Overview
Alberta’s government is taking another step in refocusing the health care system to ensure investments in health care are managed more efficiently.
This work includes taking the opportunity to reform health care funding to improve transparency, make health spending more accountable and improve overall health care delivery.
We are exploring changes to acute care funding through the development of a patient-focused funding model for Alberta.
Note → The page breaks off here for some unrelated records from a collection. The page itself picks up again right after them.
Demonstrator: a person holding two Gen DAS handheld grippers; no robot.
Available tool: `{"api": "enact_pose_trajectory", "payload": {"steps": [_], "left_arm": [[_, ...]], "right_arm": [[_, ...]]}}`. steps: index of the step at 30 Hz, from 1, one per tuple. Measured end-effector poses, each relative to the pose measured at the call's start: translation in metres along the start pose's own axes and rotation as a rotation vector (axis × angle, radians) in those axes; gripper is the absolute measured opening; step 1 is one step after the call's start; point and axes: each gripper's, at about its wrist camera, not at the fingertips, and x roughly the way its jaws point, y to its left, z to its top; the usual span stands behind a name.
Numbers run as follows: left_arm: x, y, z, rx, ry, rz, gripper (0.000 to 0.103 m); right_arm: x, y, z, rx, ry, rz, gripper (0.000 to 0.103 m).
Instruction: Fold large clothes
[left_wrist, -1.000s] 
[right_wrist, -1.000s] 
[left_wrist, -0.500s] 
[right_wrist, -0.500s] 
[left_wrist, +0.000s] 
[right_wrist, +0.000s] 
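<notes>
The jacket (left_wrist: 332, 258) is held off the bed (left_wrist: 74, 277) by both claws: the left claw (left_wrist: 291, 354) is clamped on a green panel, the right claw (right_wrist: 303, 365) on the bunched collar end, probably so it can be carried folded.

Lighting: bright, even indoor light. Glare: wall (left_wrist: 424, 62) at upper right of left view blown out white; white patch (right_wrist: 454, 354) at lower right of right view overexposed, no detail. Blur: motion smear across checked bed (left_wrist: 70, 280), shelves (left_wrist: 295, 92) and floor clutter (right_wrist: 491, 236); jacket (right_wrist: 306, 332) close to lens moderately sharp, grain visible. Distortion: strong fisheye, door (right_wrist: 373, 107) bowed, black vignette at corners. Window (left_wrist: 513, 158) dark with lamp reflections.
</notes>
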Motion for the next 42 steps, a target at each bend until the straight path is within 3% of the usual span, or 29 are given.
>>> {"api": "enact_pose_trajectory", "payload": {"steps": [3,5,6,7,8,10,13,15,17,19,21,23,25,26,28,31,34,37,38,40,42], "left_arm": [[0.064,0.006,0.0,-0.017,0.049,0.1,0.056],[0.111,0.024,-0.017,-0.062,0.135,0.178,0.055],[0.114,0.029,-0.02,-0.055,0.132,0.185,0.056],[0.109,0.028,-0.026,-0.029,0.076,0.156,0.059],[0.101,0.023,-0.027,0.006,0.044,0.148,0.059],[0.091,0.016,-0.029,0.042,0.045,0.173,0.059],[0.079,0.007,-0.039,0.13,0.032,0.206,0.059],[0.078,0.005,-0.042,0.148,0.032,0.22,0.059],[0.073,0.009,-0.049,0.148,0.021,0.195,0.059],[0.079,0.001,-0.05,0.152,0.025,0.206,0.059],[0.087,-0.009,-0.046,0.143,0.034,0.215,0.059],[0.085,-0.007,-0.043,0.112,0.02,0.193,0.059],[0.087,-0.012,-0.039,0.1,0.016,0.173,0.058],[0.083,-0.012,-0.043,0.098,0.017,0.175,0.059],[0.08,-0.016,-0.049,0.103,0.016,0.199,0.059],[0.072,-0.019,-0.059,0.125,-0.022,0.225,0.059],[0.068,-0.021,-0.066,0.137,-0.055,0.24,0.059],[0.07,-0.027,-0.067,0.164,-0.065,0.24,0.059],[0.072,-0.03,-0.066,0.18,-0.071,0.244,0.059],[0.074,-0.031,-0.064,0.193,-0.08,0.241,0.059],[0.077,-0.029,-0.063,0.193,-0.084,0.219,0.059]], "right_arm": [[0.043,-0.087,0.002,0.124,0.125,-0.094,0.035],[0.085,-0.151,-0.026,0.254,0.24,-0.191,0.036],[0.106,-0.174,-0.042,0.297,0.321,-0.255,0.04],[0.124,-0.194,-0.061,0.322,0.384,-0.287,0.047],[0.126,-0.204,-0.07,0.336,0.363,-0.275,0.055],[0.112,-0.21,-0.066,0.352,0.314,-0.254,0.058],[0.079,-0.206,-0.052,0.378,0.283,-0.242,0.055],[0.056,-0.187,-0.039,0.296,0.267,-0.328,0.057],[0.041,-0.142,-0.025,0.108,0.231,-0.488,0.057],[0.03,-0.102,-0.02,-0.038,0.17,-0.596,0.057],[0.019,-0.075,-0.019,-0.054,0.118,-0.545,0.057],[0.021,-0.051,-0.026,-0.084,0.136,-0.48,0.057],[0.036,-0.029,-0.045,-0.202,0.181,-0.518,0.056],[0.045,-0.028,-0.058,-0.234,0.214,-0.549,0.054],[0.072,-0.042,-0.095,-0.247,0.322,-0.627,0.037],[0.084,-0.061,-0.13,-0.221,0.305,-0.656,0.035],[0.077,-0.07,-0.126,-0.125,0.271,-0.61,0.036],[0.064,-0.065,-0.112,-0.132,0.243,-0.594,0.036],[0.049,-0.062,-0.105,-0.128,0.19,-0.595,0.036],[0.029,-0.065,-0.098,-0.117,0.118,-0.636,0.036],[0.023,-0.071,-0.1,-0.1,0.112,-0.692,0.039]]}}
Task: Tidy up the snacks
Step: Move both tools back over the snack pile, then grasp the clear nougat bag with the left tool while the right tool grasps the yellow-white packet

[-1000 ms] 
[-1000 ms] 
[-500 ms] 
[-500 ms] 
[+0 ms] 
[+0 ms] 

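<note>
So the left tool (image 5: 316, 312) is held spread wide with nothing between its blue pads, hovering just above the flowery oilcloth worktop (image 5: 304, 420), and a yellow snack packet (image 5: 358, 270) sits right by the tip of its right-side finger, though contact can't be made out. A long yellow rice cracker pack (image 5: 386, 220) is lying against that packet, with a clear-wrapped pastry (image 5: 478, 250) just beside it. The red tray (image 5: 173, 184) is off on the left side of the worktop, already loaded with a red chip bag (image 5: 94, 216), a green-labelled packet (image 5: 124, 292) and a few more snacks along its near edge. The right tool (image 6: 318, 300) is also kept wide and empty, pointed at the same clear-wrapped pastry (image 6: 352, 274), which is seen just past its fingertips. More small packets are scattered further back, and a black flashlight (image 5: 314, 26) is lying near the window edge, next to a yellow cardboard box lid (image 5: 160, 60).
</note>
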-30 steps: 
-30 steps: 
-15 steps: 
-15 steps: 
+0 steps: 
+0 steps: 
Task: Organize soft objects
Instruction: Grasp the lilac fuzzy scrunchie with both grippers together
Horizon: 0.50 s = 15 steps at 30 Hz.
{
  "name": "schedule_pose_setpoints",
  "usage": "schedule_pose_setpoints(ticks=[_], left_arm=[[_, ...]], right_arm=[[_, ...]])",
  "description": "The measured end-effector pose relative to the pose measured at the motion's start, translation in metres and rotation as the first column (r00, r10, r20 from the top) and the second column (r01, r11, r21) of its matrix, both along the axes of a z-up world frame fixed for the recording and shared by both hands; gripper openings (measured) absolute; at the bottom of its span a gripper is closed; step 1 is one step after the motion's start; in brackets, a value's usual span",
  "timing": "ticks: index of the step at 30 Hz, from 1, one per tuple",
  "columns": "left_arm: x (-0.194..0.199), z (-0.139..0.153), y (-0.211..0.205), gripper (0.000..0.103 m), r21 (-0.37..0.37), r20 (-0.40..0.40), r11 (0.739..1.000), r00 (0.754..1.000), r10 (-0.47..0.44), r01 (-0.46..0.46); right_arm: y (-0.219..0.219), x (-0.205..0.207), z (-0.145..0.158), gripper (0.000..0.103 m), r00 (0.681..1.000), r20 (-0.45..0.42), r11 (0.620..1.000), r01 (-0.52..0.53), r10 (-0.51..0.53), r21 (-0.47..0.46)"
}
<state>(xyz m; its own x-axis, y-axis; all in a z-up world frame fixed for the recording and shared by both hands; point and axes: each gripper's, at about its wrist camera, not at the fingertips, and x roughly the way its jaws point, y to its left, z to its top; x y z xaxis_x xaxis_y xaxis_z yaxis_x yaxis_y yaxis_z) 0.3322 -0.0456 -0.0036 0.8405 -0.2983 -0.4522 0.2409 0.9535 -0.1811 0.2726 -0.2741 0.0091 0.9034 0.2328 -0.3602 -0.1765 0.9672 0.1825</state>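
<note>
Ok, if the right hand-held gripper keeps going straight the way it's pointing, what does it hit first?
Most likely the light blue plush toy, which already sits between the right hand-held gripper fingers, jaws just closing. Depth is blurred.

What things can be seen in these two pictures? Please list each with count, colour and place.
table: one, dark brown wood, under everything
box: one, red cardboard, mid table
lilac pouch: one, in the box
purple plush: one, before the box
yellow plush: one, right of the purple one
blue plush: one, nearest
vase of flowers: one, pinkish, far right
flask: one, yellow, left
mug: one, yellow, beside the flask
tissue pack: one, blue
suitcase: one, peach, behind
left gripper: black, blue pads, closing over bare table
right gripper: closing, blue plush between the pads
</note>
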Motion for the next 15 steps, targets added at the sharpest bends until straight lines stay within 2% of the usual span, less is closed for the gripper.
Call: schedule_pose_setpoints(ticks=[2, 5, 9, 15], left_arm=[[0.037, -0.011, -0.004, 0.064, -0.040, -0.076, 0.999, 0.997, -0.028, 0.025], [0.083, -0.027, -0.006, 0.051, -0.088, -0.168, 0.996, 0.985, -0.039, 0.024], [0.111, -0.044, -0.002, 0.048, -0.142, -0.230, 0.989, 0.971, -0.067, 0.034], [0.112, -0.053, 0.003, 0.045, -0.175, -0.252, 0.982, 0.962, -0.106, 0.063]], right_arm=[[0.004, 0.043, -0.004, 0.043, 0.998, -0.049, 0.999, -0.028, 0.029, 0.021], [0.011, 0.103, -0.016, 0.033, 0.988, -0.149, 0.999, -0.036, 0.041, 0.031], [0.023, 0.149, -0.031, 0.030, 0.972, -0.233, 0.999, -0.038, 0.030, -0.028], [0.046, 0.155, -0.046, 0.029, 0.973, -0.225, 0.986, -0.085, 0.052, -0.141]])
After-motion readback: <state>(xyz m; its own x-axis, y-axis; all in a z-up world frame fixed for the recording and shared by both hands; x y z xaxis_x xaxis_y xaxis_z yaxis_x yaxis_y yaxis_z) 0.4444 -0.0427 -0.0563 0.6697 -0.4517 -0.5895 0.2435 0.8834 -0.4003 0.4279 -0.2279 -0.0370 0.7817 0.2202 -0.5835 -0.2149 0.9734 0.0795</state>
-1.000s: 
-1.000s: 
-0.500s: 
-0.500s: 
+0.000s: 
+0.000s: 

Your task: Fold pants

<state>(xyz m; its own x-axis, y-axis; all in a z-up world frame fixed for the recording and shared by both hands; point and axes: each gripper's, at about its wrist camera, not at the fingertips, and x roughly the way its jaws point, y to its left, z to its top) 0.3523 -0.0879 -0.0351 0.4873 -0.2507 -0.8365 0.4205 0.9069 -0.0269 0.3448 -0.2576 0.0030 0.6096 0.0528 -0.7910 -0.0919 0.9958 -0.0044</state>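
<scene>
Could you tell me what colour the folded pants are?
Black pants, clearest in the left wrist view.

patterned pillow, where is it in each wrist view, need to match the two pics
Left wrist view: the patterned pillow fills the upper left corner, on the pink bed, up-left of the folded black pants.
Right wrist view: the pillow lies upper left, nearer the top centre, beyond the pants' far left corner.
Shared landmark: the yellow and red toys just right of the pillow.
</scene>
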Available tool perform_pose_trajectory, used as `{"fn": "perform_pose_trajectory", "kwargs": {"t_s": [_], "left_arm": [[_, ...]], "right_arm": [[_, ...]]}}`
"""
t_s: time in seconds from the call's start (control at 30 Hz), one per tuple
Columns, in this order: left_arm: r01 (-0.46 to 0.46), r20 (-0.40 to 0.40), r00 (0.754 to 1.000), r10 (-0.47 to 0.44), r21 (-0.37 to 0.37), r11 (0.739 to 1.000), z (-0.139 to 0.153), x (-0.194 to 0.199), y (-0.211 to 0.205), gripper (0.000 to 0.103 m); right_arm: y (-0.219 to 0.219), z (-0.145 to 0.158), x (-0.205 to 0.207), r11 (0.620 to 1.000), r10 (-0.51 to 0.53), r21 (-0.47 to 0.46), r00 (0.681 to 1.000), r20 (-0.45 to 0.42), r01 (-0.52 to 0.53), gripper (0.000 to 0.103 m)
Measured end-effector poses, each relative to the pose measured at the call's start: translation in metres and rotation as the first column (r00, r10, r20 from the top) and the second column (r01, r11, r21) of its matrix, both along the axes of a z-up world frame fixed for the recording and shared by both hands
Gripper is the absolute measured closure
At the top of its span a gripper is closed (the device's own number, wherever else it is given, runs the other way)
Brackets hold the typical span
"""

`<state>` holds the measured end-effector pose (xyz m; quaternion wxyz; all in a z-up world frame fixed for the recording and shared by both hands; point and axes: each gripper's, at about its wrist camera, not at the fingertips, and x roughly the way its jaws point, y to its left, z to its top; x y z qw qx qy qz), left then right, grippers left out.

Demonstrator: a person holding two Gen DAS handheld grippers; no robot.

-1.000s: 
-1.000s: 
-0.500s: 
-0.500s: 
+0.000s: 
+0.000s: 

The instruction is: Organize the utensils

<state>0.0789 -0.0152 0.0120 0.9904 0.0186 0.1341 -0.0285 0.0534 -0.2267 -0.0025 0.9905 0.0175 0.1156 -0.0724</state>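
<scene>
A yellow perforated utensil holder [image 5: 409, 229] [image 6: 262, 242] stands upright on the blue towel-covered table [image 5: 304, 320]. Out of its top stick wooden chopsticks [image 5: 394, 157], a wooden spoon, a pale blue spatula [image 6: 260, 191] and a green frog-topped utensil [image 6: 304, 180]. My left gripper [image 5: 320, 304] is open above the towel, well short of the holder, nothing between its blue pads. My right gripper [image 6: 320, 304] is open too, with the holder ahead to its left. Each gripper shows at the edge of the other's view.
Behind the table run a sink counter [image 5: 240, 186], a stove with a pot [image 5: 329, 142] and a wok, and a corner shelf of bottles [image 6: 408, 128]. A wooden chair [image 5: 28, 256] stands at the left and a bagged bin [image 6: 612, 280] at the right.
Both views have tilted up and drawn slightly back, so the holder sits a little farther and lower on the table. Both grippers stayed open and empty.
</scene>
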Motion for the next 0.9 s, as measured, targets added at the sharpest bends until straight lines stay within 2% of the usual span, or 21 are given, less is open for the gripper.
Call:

About patient-focused funding
Patient-focused funding, also known as activity-based funding, is a way of paying hospitals for the type and volume of services they provide. The funding model is based on the number and type of patients who are treated and the complexity of their care, which ensures funding is tied to the actual care provided to patients. A value is placed on all the services a hospital provides and funding is allocated accordingly. By providing financial incentives for hospitals to increase volume, patients may have improved access to care and lower wait times.
This type of funding model focuses on efficiency, value for money and creates greater accountability and transparency in spending. A policy brief from the University of British Columbia's Centre for Health Services and Policy Research states that activity-based funding creates financial incentives for hospitals to increase activity levels, funding is adjusted to reflect patients’ levels of clinical complexity, and costs can be reduced through more efficient use of resources. It is a transparent funding method because each hospital is paid the same amount for the same type of hospitalizations.
Support for the model
The Canadian Institute for Health Information indicates that activity-based funding can increase efficiency of resources, improve transparency of health care spending, improve access to care, increase equity in funding among health care organizations and provide better accountability in the health care sector.
Patient-focused funding offers an alternative to global budget funding models and has been implemented across most developed nations over the past 30 years. It has been successfully implemented in Australia and many European nations including Norway and Sweden to address wait times and access to health care services, and is currently used in British Columbia, Quebec and Ontario in various ways.
Improving our health care system
Alberta is well-positioned to pursue patient-focused funding because of the implementation of Connect Care, which collects clinical data on all procedures in our hospitals so information flows between health care providers and patients throughout their care journey. Patient-focused funding will enable a clearer line of sight for us to ensure that the right care is delivered at the right time, and in the right place, as multiple organizations begin to provide health care services across the province.
When it will start
A patient-focused funding working group, which includes members from Acute Care Alberta, Alberta Health Services, Covenant Health and Alberta Health, will review relevant research and the experience of other jurisdictions, engage stakeholders, define what is meant by patient-focused funding in the Alberta context and identify and run a pilot to determine where this funding approach can best be applied and implemented as early as the 2025-26 fiscal year.
This work will also include:
- recommending how to expand patient-focused funding to other procedures performed by health service delivery operators of Acute Care Alberta
- identifying ways to accommodate the funding model for small or rural hospitals
- addressing additional costs that may be incurred related to new investments in technology, data capturing reporting procedures, auditing or other increases in administration and IT costs to effectively implement and track patient-focused funding
Final recommendations will be provided to the Minister of Health later this year with implementation of patient-focused funding for select procedures across the system in 2026.